[Task to carry out]
Return the lines below that carry the word "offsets".

[The data]

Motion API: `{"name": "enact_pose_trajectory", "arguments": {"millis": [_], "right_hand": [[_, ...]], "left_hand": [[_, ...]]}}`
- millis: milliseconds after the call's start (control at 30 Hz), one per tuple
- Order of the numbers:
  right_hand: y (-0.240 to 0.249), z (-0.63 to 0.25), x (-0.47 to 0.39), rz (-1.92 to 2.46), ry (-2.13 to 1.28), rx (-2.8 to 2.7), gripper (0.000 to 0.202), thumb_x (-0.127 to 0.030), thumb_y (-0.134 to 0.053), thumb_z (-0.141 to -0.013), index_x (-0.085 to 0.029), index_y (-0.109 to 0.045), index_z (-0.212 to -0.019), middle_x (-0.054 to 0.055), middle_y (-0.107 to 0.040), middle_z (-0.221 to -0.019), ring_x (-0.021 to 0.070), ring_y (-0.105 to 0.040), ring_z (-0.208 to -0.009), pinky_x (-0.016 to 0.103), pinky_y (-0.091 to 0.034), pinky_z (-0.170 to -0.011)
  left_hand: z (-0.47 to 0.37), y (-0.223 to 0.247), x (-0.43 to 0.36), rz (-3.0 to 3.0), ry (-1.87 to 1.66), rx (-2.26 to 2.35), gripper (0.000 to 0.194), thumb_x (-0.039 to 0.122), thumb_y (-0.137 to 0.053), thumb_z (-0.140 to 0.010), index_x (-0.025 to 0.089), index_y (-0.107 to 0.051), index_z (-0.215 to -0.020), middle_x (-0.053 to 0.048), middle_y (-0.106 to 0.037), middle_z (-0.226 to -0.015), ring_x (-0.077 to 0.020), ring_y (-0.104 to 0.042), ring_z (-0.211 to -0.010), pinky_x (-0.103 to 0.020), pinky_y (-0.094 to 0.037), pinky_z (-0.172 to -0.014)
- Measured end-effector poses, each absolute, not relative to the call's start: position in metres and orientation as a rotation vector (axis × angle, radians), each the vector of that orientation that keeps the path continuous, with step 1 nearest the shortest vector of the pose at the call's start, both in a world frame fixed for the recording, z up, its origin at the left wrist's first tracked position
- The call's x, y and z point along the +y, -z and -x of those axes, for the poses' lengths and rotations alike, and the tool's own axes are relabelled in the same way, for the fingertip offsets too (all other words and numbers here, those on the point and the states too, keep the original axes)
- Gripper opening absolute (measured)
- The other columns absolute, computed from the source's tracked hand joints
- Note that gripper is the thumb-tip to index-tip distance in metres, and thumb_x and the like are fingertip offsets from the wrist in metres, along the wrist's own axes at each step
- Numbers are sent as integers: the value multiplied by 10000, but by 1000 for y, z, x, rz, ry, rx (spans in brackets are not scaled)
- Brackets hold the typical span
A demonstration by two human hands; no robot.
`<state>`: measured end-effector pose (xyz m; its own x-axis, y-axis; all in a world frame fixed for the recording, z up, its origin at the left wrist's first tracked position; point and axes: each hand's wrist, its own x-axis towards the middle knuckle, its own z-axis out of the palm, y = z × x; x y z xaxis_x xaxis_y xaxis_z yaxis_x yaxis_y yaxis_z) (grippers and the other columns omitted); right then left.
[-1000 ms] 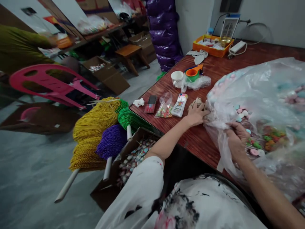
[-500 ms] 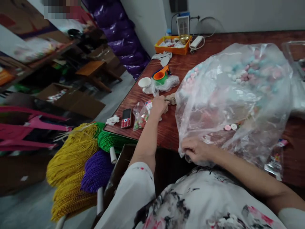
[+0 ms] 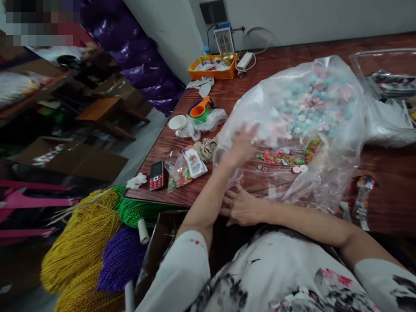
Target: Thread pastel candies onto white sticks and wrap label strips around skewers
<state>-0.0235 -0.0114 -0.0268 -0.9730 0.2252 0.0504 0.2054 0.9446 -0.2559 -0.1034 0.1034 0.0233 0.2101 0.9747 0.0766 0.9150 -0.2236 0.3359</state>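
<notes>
A large clear plastic bag (image 3: 260,93) full of pale pink, blue and white pieces lies on the table. My left hand (image 3: 243,145), somewhat blurred, is over the bag's left side with its fingers apart. Small red, green and orange beads (image 3: 276,158) show through or within the plastic nearby; I cannot tell which. At the table's front edge, my right hand (image 3: 245,207) has its fingers spread beside the bag's near edge. Left of the bag lie a beige cord bundle (image 3: 205,149), a stack of printed cards (image 3: 194,161) and a small bag of beads (image 3: 179,175).
A red phone (image 3: 156,175), a white cup (image 3: 177,122) and an orange-green tape dispenser (image 3: 199,112) sit at the left. An orange tray (image 3: 212,74) stands behind. Yellow cord hanks (image 3: 81,242) hang below the left edge. A clear container (image 3: 383,53) is at right.
My left hand has moved from the beige cord rightward onto the bag. My right hand has let go of the bag's edge and spread its fingers. The bag's front has flattened.
</notes>
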Motion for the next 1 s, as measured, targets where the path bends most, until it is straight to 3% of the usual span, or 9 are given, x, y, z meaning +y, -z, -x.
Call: {"name": "enact_pose_trajectory", "arguments": {"millis": [167,267,367,567,667,767,867,933,1000], "right_hand": [[7,-43,35,727,-363,-2885,424,-450,-437,-1007,-256,-542,-1369,159,-525,-1421,308,-494,-1239,509,-409,-969],[7,-68,83,1102,-293,-2888,386,-276,-413,-1002,-204,-578,-1343,163,-575,-1347,284,-517,-1215,444,-412,-970],[15,-75,126,1214,-172,-2947,445,-195,-454,-952,-217,-560,-1384,172,-533,-1413,308,-470,-1297,459,-389,-1002],[7,-102,199,1338,337,-2656,688,-78,-533,-873,-283,-392,-1514,190,-231,-1639,397,-228,-1474,649,-193,-1087],[-16,-141,237,1485,414,-2448,677,-25,-491,-865,-212,-396,-1509,228,-371,-1549,406,-366,-1391,660,-262,-1022],[-44,-184,257,1672,290,-2372,442,-53,-472,-873,-40,-585,-1301,236,-611,-1245,339,-568,-1164,539,-389,-923],[-66,-207,247,1640,239,-2300,341,-156,-445,-952,-50,-651,-1203,198,-638,-1162,248,-583,-1091,424,-414,-899],[-68,-206,230,1526,287,-2286,458,-336,-558,-955,-137,-556,-1367,182,-578,-1296,259,-533,-1167,430,-404,-940],[-57,-196,215,1461,343,-2390,762,-510,-723,-825,-229,-437,-1473,204,-406,-1497,347,-455,-1264,511,-382,-963]], "left_hand": [[167,7,161,-1973,-684,2172,561,474,-380,-1013,166,-402,-1482,-194,-522,-1462,-285,-487,-1378,-432,-382,-1151],[150,-3,134,-2186,-470,2166,579,468,-452,-977,192,-409,-1485,-199,-500,-1473,-368,-431,-1398,-573,-327,-1149],[109,-20,104,-2401,-210,2174,402,332,-448,-962,178,-600,-1301,-211,-560,-1380,-413,-458,-1341,-643,-296,-1121],[46,-23,118,-2576,172,1491,304,212,-465,-919,119,-709,-1075,-180,-683,-1149,-296,-629,-1123,-399,-507,-965],[24,-17,145,-2587,134,1442,350,140,-508,-867,77,-669,-1172,-203,-649,-1231,-294,-614,-1175,-369,-501,-983],[4,-11,168,-2570,159,1413,324,141,-525,-869,67,-688,-1139,-217,-670,-1166,-310,-618,-1168,-395,-487,-1002],[-11,-8,193,-2591,35,1587,351,169,-588,-859,10,-668,-1162,-294,-578,-1303,-404,-497,-1312,-505,-399,-1094],[-13,-7,217,-2571,-158,1757,396,177,-594,-875,1,-631,-1228,-310,-466,-1433,-452,-394,-1388,-566,-326,-1138],[-8,-8,246,-2477,-341,1842,387,181,-561,-916,20,-608,-1266,-278,-417,-1493,-452,-387,-1392,-578,-321,-1142]]}}
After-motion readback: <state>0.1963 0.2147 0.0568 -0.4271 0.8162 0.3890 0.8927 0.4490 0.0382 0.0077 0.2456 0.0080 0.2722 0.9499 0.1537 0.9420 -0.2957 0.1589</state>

[Answer box]
- The call's x, y and z point along the +y, -z and -x of those axes, for the poses' lengths and rotations alike, and the tool's own axes are relabelled in the same way, for the fingertip offsets too (all other words and numbers here, those on the point and the states too, keep the original axes)
- Note that gripper is the thumb-tip to index-tip distance in metres, and thumb_x and the like are fingertip offsets from the wrist in metres, along the wrist's own axes at each step

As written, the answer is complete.